Рассказ на минуту был прерван появлением того самого парня, который недавно рассказывал об убийстве. Он проворно сбежал с лестницы и остановился в дверях.
— Ты чего? — спросил у него буфетчик.
— Да ничего, так пришел.
— Обыграли, видно?
— Когда-нибудь и мы обыграем, — ответил парень и, прислонившись к притолоке плечом, стал чесать одну босую ногу об другую.

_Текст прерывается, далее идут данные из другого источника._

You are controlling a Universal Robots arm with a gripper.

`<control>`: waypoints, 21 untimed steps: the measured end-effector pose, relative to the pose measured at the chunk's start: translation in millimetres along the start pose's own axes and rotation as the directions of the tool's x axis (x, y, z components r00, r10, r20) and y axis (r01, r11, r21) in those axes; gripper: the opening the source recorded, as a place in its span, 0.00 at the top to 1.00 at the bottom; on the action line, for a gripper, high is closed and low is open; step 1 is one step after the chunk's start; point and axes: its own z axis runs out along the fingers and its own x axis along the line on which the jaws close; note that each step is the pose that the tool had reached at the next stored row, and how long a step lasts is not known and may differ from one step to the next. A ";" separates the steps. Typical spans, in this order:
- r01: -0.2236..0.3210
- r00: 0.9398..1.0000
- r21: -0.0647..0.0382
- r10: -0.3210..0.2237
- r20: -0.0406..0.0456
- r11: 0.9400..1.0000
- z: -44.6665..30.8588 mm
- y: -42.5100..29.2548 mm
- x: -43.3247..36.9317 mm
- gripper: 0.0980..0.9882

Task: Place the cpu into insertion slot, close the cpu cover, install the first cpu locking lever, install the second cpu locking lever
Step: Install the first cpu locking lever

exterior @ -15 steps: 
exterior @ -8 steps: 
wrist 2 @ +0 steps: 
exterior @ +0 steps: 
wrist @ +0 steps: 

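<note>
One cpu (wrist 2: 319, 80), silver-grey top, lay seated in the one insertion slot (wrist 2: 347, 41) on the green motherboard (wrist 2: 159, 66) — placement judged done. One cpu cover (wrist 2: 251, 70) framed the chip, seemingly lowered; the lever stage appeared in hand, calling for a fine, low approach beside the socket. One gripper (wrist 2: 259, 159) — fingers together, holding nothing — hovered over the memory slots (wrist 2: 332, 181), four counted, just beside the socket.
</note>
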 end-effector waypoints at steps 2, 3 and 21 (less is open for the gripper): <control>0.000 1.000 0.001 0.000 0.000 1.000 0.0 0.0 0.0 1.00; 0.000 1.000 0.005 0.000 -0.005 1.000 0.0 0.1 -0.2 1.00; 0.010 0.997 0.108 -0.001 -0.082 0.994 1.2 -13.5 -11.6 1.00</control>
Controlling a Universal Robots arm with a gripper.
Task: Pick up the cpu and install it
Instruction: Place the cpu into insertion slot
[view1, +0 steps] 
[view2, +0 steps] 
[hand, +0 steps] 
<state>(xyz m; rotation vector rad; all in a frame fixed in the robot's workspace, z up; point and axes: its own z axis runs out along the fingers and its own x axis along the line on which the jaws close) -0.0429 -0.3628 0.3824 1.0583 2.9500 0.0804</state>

— Н-ну, говорю, хорошо, — продолжал рассказчик. — Хожу я по Москве, закупаю товар, все честь честью; наконец в показанное время иду к Патрикееву. Прошелся по комнатам — нет моего приятеля. Сел, жду — нет! Жду и час и два; наконец уж и неловко. Потребовал порцию, съел — уходить надо. На грех адреса-то его не спросил. Думаю, надо еще день остаться, потому лекарствие-то уж больно требуется; остался и опять в тот самый час в Патрикеевский пошел — нет! Опять нет. Ну, делать нечего, надо ехать. Поехал… Поехал я не домой, а в город, потому материалу закупал — банки, склянки разные, коробки… Думаю, как-нибудь переночую — в куфне-то уж и печь была и рамы. Вот приехал. Сторож у меня был из мужиков, Родионом звать. Плотников человек десять… Уж спать собрались… Приехал и говорю Родиону: «Поставь-ка, брат, самоварчик!» И вижу я, что что-то как будто он на меня не так смотрит. Все был услужлив, старателен, а тут, вижу, что-то неладно… Не то делает, не то не делает…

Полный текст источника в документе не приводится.